Read the lines below. Copy out any that hold the string "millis".
──────
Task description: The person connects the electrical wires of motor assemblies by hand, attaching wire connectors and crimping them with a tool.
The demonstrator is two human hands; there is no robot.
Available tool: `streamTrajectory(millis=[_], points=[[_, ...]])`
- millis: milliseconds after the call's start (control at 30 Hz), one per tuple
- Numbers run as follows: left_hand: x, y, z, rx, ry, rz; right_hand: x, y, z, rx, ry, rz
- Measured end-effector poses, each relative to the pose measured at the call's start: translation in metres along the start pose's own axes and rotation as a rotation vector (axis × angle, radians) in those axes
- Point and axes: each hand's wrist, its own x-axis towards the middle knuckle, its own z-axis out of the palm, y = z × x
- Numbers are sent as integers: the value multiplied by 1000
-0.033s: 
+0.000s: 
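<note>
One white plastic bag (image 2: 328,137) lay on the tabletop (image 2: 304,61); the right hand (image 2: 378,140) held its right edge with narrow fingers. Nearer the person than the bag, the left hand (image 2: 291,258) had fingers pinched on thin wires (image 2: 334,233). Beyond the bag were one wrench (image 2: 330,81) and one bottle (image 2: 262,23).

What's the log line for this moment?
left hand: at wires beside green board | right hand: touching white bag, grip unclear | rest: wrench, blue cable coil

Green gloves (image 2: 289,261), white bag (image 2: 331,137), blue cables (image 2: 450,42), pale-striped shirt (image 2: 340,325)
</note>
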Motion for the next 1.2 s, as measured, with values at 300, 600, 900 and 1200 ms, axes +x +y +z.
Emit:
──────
## Exercise output:
Available tool: `streamTrajectory(millis=[_], points=[[_, ...]])`
- millis: milliseconds after the call's start (control at 30 Hz), one per tuple

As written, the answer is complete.